Empezaron a desertar de la aldea el día en que maté a mi padre. Hoy solo quedamos él y yo.
Lo degollé una noche de vendaval para que nadie oyera sus alaridos. En el corral. La verdad es que mentiría si dijera que no disfruté haciéndolo… Cuando el despotismo y el alcoholismo condicionan el carácter de una persona, pobres de los que haya alrededor. Yo quise ser maestro; él que me dedicara a la tierra. Dos decenios después me acerco peligrosamente a los cuarenta y sigo siendo esclavo de este erial. Lo tuve que matar.
Pero al hacerlo la pifié. Su respiración de ultratumba espanta a los estorninos cuando vienen a por las lombrices que ahora él come. En la huerta que hay en frente de este cortijucho de mala muerte la personificación del horror se dedica eternamente a las labores del campo. Cierto es que, en parte, para eso lo maté, para que me abasteciera mientras yo buscaba la forma de salir de este atolladero. Pero definitivamente mi mente no estaba preparada para esto.
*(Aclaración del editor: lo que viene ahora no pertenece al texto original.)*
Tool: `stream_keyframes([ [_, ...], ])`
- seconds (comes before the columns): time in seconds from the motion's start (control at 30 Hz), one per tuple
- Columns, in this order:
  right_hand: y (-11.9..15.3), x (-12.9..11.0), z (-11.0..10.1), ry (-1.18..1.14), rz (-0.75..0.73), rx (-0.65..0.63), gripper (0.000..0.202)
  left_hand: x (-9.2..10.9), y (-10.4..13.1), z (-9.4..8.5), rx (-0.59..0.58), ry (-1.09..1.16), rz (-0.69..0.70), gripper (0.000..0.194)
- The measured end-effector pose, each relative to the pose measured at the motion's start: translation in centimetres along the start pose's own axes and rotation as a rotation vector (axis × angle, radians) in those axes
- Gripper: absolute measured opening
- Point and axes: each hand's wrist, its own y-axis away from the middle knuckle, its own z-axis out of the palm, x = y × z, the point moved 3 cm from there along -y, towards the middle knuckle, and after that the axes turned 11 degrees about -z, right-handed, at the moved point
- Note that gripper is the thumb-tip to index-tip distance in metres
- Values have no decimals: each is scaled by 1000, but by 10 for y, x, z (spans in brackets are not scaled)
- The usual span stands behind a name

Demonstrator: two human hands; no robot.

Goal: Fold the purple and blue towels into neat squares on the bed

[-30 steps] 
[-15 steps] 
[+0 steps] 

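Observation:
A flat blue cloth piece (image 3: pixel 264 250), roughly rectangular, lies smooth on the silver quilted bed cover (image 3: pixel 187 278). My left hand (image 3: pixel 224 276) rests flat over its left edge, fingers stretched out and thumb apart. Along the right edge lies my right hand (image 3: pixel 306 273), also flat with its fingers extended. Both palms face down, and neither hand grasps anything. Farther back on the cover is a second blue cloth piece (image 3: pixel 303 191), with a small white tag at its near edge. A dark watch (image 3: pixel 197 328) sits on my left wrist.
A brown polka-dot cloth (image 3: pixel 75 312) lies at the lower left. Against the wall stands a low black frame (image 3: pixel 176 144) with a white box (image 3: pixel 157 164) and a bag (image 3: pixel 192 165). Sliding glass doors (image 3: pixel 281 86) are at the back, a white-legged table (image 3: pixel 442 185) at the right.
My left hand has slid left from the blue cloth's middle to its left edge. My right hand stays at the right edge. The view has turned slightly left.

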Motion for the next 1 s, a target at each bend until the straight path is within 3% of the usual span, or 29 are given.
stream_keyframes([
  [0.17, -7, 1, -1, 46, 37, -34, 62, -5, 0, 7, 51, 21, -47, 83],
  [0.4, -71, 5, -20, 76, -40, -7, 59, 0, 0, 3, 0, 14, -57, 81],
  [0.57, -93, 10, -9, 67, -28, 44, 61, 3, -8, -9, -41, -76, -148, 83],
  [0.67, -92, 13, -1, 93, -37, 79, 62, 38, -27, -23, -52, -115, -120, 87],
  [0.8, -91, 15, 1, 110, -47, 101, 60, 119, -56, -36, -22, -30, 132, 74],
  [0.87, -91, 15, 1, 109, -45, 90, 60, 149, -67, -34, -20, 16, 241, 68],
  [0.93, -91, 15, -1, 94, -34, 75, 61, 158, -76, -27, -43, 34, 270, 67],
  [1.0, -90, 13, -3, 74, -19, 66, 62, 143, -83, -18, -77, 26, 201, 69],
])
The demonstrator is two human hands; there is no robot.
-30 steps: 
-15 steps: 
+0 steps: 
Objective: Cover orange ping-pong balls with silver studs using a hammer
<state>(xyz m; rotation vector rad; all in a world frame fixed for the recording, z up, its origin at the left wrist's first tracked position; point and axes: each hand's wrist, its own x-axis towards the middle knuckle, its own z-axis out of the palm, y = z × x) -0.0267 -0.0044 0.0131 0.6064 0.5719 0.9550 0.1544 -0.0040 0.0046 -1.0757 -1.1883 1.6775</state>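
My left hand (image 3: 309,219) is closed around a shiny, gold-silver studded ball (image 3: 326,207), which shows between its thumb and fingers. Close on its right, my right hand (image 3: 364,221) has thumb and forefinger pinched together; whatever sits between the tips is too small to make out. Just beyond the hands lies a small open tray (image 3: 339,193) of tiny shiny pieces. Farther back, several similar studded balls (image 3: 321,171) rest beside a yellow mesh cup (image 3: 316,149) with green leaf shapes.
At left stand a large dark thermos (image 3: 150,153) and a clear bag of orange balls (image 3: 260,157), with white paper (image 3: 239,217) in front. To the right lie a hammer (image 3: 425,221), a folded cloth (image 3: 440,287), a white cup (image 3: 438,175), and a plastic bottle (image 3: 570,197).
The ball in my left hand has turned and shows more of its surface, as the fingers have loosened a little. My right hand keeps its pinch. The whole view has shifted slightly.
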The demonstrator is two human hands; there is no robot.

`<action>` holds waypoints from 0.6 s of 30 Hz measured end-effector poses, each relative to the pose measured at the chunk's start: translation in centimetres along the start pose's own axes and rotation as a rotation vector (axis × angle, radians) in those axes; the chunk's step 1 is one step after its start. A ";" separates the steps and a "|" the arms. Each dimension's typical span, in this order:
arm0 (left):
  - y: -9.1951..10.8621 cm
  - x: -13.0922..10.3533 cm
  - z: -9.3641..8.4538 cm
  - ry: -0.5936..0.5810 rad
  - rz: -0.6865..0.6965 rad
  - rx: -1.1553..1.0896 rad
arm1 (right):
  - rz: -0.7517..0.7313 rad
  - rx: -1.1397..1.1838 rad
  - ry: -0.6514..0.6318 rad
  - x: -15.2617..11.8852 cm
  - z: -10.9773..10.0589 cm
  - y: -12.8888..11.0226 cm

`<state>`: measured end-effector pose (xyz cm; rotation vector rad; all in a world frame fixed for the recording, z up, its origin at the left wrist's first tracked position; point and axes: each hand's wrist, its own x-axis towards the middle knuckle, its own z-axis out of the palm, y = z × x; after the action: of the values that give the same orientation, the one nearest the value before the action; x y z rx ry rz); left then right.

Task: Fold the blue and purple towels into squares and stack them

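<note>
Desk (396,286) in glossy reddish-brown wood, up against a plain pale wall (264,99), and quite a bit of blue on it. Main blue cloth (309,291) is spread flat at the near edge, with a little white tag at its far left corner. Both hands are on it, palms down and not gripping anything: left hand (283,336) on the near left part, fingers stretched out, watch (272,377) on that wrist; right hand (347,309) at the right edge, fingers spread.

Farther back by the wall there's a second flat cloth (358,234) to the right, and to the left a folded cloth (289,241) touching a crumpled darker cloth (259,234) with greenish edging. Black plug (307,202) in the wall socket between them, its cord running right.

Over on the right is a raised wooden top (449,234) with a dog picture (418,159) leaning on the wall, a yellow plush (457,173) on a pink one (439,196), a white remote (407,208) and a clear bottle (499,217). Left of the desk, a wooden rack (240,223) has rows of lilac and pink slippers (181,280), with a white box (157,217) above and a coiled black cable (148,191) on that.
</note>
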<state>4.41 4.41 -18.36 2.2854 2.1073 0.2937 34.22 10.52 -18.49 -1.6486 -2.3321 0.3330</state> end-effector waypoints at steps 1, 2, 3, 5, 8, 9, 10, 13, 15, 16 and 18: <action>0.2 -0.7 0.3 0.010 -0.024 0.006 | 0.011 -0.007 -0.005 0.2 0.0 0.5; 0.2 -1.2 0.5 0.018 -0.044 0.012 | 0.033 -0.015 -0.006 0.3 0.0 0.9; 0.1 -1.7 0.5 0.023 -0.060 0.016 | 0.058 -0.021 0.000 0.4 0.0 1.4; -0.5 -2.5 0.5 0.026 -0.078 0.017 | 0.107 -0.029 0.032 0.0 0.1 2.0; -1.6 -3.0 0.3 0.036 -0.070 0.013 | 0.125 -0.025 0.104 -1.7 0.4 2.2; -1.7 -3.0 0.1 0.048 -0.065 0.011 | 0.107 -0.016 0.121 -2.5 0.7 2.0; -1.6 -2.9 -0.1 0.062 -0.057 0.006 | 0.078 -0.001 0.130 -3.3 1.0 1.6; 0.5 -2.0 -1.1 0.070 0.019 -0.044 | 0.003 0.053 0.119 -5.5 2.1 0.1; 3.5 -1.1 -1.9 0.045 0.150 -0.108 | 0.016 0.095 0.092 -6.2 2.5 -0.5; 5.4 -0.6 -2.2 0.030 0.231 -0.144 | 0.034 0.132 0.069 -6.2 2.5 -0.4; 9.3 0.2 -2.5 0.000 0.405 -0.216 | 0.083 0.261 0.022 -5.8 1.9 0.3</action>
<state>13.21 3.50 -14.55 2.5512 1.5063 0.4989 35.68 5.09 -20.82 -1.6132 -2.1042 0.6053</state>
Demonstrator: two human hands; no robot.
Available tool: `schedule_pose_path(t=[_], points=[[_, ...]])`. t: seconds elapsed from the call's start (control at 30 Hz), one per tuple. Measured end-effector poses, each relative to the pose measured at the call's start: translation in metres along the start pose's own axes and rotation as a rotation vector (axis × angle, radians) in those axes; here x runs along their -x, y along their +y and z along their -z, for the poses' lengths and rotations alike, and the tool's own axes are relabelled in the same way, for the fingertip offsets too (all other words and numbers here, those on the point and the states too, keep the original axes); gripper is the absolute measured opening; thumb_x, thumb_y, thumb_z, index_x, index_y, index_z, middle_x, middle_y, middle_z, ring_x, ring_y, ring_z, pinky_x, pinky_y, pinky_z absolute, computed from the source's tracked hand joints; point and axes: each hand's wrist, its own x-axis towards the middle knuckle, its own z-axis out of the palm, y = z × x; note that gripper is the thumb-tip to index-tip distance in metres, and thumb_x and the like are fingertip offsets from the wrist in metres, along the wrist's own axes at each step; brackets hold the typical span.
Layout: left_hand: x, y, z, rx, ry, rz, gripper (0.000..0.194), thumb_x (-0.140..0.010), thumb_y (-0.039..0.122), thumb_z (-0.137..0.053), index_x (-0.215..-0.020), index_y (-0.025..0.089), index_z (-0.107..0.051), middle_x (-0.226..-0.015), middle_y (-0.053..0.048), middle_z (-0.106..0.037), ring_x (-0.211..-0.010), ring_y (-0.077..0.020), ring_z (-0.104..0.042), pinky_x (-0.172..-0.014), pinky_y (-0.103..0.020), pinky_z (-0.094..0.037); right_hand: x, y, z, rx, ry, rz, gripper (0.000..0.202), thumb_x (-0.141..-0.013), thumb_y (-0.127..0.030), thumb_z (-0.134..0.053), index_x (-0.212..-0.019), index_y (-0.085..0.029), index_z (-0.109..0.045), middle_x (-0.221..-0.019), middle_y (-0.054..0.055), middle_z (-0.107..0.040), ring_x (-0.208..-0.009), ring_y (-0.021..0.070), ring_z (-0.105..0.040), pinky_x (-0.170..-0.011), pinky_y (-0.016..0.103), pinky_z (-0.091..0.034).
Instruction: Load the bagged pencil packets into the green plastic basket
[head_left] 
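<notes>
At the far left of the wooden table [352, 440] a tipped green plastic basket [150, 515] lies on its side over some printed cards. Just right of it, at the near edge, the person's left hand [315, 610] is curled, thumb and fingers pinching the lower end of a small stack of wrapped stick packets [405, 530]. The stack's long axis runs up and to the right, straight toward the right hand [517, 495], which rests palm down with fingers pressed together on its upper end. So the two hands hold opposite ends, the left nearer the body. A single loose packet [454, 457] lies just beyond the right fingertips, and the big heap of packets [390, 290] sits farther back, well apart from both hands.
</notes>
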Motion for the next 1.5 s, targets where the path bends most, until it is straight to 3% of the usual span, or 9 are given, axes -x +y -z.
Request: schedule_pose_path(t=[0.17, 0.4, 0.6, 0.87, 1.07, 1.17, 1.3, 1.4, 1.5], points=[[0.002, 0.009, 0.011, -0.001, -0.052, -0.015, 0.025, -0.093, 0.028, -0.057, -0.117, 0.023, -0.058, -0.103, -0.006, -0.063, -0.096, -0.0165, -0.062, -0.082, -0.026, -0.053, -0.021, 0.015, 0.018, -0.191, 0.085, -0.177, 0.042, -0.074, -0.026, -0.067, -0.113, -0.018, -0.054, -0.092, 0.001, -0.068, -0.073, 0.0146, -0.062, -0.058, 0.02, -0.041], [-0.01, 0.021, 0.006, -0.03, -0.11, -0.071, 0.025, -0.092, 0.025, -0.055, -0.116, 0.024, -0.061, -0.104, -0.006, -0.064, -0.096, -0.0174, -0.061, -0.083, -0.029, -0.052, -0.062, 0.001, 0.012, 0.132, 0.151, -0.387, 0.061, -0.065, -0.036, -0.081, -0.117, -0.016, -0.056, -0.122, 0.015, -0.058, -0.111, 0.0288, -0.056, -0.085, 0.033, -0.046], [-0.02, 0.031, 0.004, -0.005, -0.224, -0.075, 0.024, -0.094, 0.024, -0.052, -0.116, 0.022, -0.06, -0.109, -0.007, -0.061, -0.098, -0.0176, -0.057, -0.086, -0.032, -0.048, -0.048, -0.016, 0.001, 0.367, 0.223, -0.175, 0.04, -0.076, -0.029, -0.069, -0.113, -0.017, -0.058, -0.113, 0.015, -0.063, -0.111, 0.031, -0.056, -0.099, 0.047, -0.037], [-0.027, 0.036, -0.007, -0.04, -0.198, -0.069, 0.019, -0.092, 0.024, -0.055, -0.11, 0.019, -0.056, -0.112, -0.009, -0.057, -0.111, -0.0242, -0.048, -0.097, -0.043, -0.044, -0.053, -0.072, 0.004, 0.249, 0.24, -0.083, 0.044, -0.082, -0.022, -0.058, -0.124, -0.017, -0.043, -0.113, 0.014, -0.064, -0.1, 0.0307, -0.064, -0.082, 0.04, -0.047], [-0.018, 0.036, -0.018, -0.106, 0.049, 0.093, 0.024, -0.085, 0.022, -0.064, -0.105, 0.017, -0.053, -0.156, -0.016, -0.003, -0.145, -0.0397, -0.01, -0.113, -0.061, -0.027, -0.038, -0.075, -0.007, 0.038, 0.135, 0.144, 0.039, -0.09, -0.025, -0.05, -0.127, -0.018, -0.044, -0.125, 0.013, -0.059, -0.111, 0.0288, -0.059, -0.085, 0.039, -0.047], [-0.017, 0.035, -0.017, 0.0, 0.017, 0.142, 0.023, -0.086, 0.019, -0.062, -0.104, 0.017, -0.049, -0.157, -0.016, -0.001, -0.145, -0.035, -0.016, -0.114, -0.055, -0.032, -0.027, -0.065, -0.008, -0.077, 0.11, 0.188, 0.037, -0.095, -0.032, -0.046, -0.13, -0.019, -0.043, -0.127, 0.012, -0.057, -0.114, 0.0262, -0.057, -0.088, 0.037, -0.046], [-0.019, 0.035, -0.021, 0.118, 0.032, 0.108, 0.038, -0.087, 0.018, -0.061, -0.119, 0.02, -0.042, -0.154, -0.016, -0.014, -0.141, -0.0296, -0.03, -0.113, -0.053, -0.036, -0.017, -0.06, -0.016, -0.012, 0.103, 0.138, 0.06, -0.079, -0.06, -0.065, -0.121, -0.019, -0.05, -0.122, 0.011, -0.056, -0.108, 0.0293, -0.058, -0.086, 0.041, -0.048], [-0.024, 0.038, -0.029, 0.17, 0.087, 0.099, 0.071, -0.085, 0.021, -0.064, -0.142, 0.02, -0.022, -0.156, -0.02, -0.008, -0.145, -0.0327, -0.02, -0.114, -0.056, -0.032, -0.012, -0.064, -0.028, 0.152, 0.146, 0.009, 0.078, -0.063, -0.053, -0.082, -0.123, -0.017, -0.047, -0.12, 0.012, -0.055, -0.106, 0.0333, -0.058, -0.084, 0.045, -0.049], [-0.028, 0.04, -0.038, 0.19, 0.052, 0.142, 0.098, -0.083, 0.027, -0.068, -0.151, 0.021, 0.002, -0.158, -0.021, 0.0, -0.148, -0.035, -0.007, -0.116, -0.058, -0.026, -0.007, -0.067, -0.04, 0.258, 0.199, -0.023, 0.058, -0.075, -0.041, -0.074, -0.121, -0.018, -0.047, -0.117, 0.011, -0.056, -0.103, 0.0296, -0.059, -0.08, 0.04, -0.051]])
Sé que sueno incoherente, me explico: al cura Don Benito se le consideraba una eminencia en la aldea; yo en cambio tenía mis reservas hacia él. Recuerdo que cuando doblaba la sotana le gustaba dejar la cruz del bordado bocabajo. En una ocasión vi a las panaderas salir por la puerta de la sacristía a las tantas. Las vi trepar por las paredes y correr por los tejados riendo. Dos octogenarias. Creí haberlo soñado, pero a la mañana siguiente las tejas amanecieron rotas y las golondrinas decapitadas en sus nidos. Una vez, aprovechando que era monaguillo, robé un librito de su anaquel secreto. Di lugar a que pasaran varios años, pero al final, harto de mi padre, acabé poniendo en práctica uno de los hechizos que encontré en sus páginas. Después de clavarle la faca, mezclé su sangre con estiércol siguiendo las indicaciones y leí en voz alta lo que imagino que era una oración en latín. La sombra de nuestra última cabra se puso a dos patas, tras lo cual y de repente, la pobre ardió como una antorcha. Añadí las cenizas a la receta y con el mejunje aboné varias plantas. Al cabo de un día los pimientos eran largas lenguas, los tomates ojos inyectados en sangre, las calabazas contenían vísceras, las lechugas eran pliegues de piel, etc. Y así engendré lo que acababa de exterminar.
Ahora no descansa. Tampoco habla. Sigue siendo el de antes con el agravante de que ya no morirá. Me paraliza: no paro de pensar en su alma, o en la ausencia de ésta. Abro la ventana y lo veo dejar una espuerta de patatas recién arrancadas en el porche. Quiere que me mantenga vivo. Esa cosa se empeña en hacerme ver lo lento que pasa el tiempo, lo loco que conseguirá volverme. Dios santo, presiento que este cortijo acabará convirtiéndose en mi tumba.
Come lombrices; pronto serán gusanos.